Information shown |
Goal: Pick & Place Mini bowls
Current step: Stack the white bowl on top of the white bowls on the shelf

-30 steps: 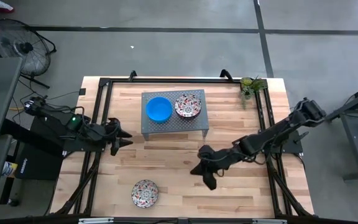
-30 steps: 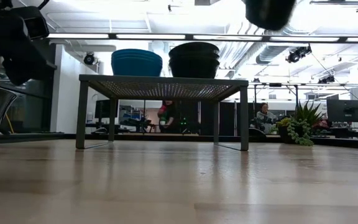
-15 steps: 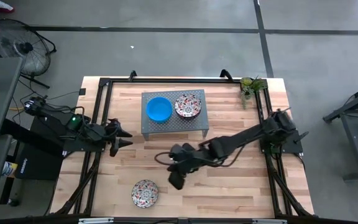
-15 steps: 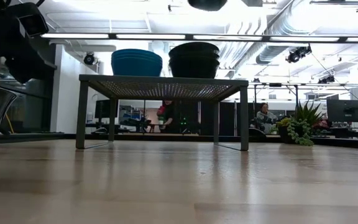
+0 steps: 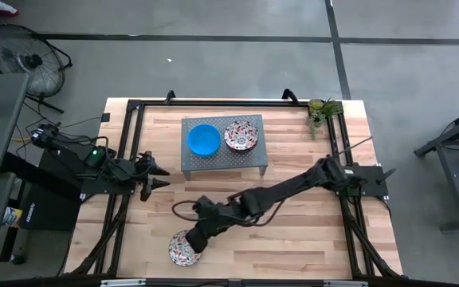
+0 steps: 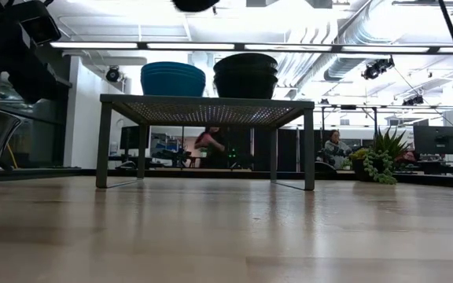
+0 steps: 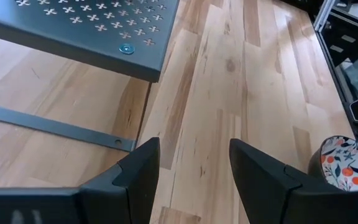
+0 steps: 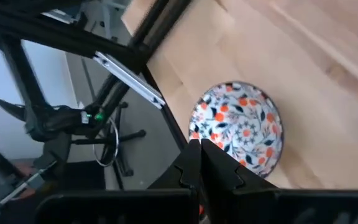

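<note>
One floral mini bowl (image 5: 185,248) sits alone on the table near its near edge; the right wrist view shows it (image 8: 238,124) upright on its base. My right gripper (image 5: 197,238) (image 8: 200,148) is stretched across the table, fingers shut, its tips over that bowl's rim. A blue bowl stack (image 5: 204,139) (image 6: 173,79) and a floral bowl stack (image 5: 241,135) (image 6: 245,75) stand on the grey perforated stand (image 5: 223,158). My left gripper (image 5: 159,174) (image 7: 194,163) waits open, left of the stand. My right gripper points its shut fingers (image 8: 191,155) down at a slant, coming from the table's right, at the lone floral bowl's rim (image 8: 197,127). Whether the tips touch the rim I cannot tell. The bowl rests flat on the table.
The stand (image 6: 203,110) fills the table's far middle. A small potted plant (image 5: 320,108) stands at the far right corner. A black frame (image 5: 134,108) runs round the table's edges. Bare wood lies between the stand and the near edge. People sit in the room behind.
My right arm has swept from the table's right middle toward the left and near edge, ending over the lone floral bowl. In the low view its gripper has passed leftward along the top. The bowls and my left arm have kept still.
</note>
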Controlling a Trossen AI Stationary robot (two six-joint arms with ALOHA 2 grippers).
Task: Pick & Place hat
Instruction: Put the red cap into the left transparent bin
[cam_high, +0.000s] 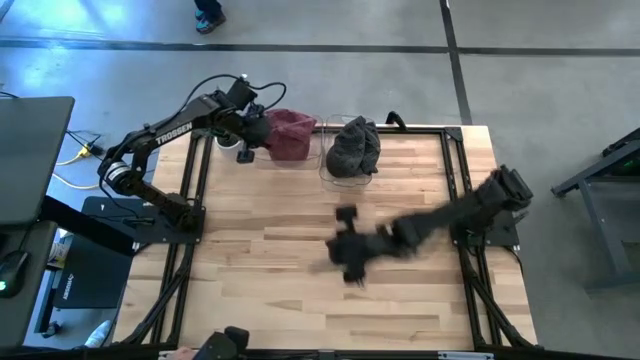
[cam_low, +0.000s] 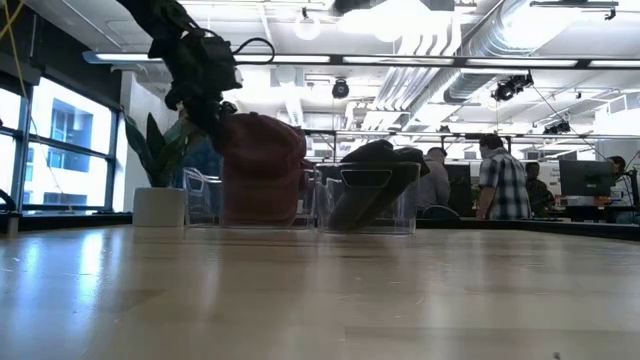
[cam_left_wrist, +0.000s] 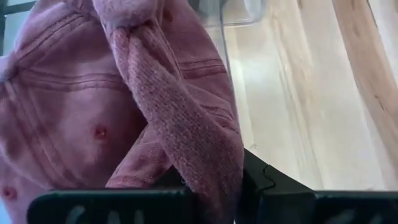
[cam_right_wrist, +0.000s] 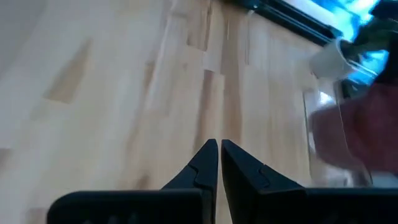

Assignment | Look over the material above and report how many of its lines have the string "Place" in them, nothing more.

Result | 2